Task goal — Provide the count of lines below that include the word "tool", without any accompanying remarks.

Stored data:
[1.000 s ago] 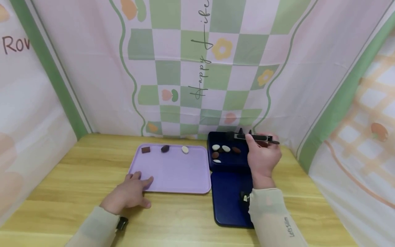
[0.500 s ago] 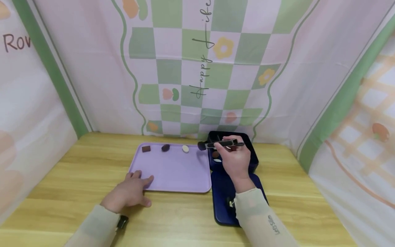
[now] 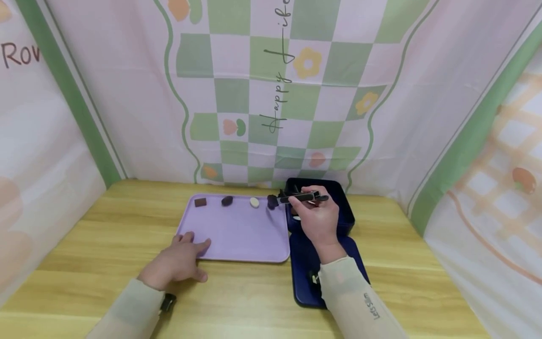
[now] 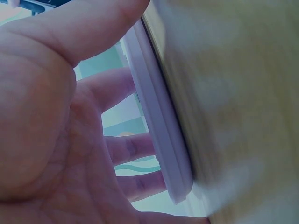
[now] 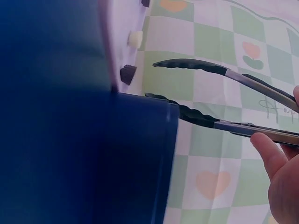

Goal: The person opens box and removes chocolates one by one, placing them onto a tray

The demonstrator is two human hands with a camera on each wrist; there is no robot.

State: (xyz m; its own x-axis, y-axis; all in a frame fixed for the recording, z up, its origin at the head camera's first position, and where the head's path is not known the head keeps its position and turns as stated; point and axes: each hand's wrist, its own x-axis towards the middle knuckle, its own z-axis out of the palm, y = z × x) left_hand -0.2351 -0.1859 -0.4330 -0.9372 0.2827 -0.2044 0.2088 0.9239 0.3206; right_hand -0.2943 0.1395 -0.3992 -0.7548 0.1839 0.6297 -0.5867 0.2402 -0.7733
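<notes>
My right hand (image 3: 316,223) grips a pair of tongs (image 5: 261,130) with black scalloped tips, which reach over the back right corner of the lilac tray (image 3: 237,240). In the right wrist view the tong tips stand apart, and a dark brown piece (image 5: 128,74) sits on the tray beside them. Left of the tips, a brown rectangular piece (image 3: 200,202), a dark oval piece (image 3: 227,201) and a white oval piece (image 3: 254,202) form a row along the tray's back. My left hand (image 3: 179,260) rests with extended fingers on the tray's front left edge.
A deep navy box (image 3: 345,207) stands right of the tray, its inside partly hidden by my right hand. In front of it lies a flat navy lid (image 3: 302,287). A patterned cloth (image 3: 271,103) hangs behind the wooden table (image 3: 237,301).
My right hand has moved left with the tongs, from over the navy box to the tray's back right corner, and their tips have lowered there. My left hand has stayed put.
</notes>
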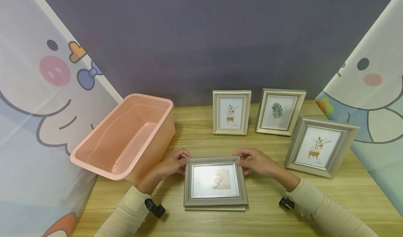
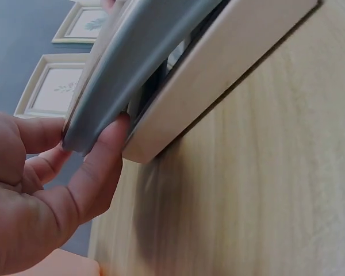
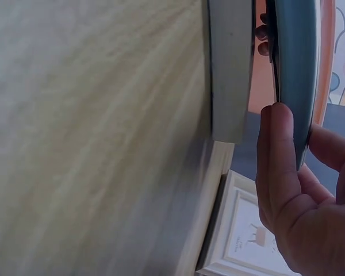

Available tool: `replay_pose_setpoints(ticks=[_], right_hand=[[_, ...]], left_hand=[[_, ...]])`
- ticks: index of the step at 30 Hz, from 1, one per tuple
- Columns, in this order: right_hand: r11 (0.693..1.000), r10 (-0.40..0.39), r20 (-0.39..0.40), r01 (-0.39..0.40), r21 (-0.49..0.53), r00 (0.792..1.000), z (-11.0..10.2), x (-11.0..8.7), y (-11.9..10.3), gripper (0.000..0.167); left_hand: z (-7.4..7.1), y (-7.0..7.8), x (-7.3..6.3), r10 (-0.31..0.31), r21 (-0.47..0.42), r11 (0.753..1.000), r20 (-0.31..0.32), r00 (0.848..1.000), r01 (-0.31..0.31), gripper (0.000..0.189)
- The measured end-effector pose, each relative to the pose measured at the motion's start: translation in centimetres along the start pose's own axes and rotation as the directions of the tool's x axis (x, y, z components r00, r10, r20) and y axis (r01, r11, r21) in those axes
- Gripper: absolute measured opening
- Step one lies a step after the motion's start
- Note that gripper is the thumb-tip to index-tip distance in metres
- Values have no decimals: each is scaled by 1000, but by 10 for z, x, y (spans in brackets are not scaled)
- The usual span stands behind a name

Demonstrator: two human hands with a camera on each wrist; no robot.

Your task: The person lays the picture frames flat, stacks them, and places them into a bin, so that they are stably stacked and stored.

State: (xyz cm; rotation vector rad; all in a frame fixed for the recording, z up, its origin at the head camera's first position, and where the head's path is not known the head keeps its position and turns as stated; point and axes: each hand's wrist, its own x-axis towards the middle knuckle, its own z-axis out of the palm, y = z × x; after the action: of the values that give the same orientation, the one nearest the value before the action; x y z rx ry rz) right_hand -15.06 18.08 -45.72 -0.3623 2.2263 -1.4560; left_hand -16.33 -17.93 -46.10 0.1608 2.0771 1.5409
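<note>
A grey picture frame point(image 1: 201, 182) lies face up near the front of the table, glare covering part of its picture. My left hand point(image 1: 173, 163) pinches its far left corner, thumb on top and fingers beneath. At the far right corner, my right hand point(image 1: 256, 163) grips it the same way. Under it lies a second, pale-edged frame point(image 2: 218, 75), mostly hidden and flat on the wood. Both wrist views show a gap between the two frames at the held end, so the grey one is tilted up off the lower one.
A pink plastic tub point(image 1: 167, 135) stands at the left of the wooden table point(image 1: 267, 195). Toward the back and right stand a cream frame point(image 1: 216, 113), a frame with a green leaf print point(image 1: 277, 110) and a grey frame with a plant print point(image 1: 318, 146). Cartoon panels flank both sides.
</note>
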Motion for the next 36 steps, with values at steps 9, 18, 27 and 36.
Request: replay_pose_setpoints(ticks=[9, 18, 27, 36], right_hand=[[1000, -1, 14, 1, -8, 1000, 4, 1, 5, 34], [997, -24, 14, 25, -79, 1000, 9, 4, 14, 32], [994, -43, 31, 46, -102, 999, 12, 2, 17, 30], [982, -57, 32, 62, -176, 998, 10, 1, 10, 33]], left_hand=[[1, 0, 1, -23, 38, 999, 30, 999, 22, 18], [5, 8, -4, -49, 191, 979, -95, 994, 67, 14], [8, 2, -8, -31, 204, 978, -103, 994, 51, 13], [5, 5, -5, -14, 244, 969, -97, 995, 37, 13]])
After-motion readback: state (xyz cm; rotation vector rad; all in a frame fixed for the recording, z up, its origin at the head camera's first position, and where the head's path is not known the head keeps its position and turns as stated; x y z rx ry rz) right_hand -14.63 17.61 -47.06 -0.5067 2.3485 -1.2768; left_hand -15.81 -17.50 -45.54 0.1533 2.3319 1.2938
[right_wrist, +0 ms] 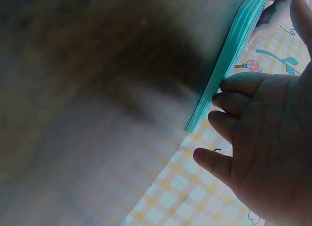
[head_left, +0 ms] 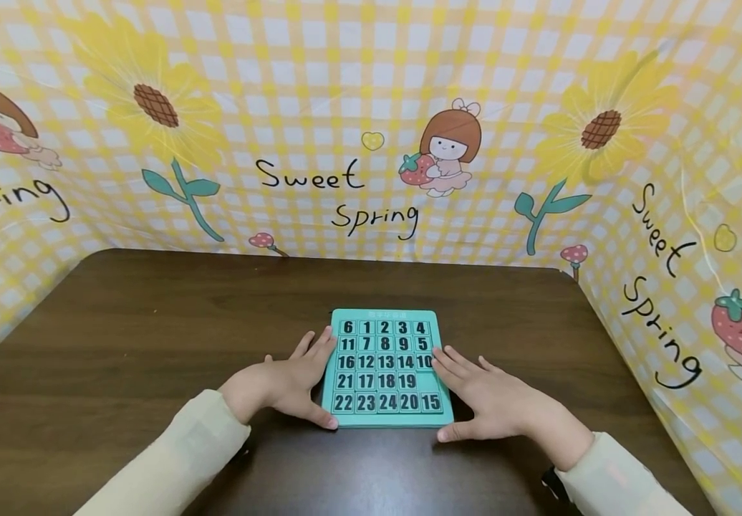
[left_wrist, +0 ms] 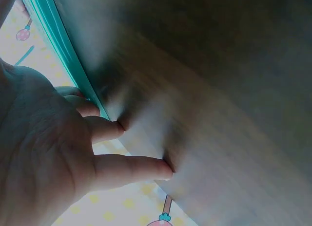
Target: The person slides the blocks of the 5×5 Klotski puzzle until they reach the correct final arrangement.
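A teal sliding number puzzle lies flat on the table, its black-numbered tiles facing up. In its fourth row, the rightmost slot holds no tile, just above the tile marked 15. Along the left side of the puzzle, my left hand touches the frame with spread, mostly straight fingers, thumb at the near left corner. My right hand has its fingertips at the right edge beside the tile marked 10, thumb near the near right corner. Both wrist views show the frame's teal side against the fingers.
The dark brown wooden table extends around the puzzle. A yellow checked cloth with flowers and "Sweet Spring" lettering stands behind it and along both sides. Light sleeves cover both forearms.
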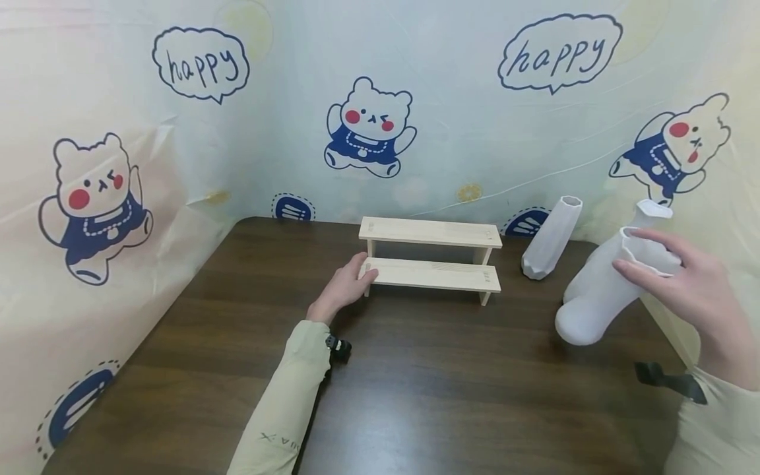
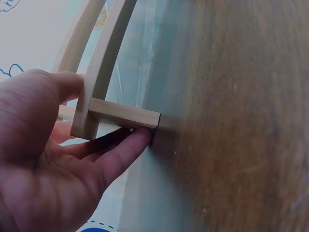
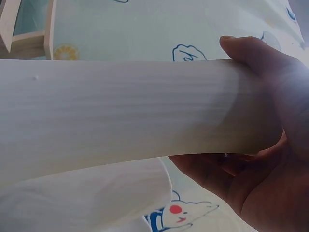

Task response — 2